## TASK TO CARRY OUT
Reproduce, please, the line that holds "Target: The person" and all later lines through the end of the entries below, exactly; omit pictures.

## Source data
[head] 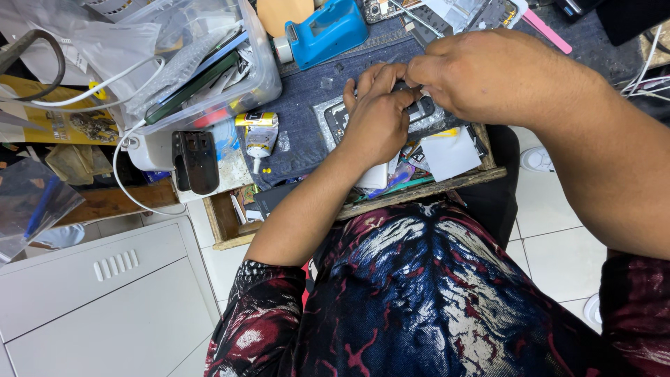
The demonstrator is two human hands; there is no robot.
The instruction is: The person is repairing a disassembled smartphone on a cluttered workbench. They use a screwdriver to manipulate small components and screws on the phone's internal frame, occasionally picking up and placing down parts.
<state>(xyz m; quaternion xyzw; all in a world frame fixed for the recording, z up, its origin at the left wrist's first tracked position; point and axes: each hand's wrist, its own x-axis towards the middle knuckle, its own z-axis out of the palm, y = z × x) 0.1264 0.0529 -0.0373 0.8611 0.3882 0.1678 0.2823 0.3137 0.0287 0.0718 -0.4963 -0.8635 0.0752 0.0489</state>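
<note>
Both hands, the left hand [377, 119] and right hand [488, 73], are pinching an opened phone [419, 112]; the glue tube [259, 136] at nine o'clock is risking a knock.

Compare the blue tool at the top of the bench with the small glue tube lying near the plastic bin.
The blue tool is bulky, blocky and bright blue; the glue tube is slim and mostly white with a yellow band. The tool lies at the far edge of the dark mat, beyond the left hand; the tube lies nearer, nozzle pointing toward the person. Both rest untouched on the mat.
</note>
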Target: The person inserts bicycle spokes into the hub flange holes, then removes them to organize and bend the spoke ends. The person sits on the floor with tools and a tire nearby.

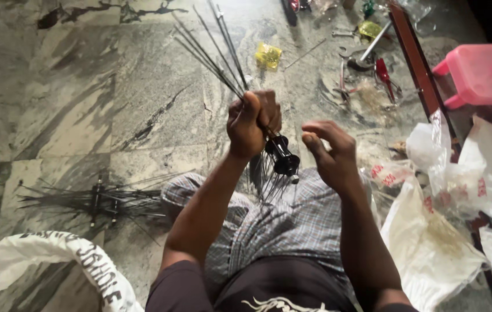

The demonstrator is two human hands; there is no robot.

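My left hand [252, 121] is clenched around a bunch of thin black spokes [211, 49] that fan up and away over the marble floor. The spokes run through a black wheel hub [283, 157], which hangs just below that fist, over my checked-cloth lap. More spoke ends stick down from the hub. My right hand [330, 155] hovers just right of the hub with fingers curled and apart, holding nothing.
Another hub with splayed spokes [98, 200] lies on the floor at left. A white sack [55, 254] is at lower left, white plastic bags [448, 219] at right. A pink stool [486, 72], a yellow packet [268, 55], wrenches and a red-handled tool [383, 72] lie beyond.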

## ANSWER BOX
Target: The person inserts bicycle spokes into the hub flange holes, then removes them to organize and bend the spoke ends. The person sits on the floor with tools and a tire nearby.


The demonstrator is two human hands; there is no robot.

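My left hand [252, 121] is clenched around a bunch of thin black spokes [211, 49] that fan up and away over the marble floor. The spokes run through a black wheel hub [283, 157], which hangs just below that fist, over my checked-cloth lap. More spoke ends stick down from the hub. My right hand [330, 155] hovers just right of the hub with fingers curled and apart, holding nothing.
Another hub with splayed spokes [98, 200] lies on the floor at left. A white sack [55, 254] is at lower left, white plastic bags [448, 219] at right. A pink stool [486, 72], a yellow packet [268, 55], wrenches and a red-handled tool [383, 72] lie beyond.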

Here the exercise is finished.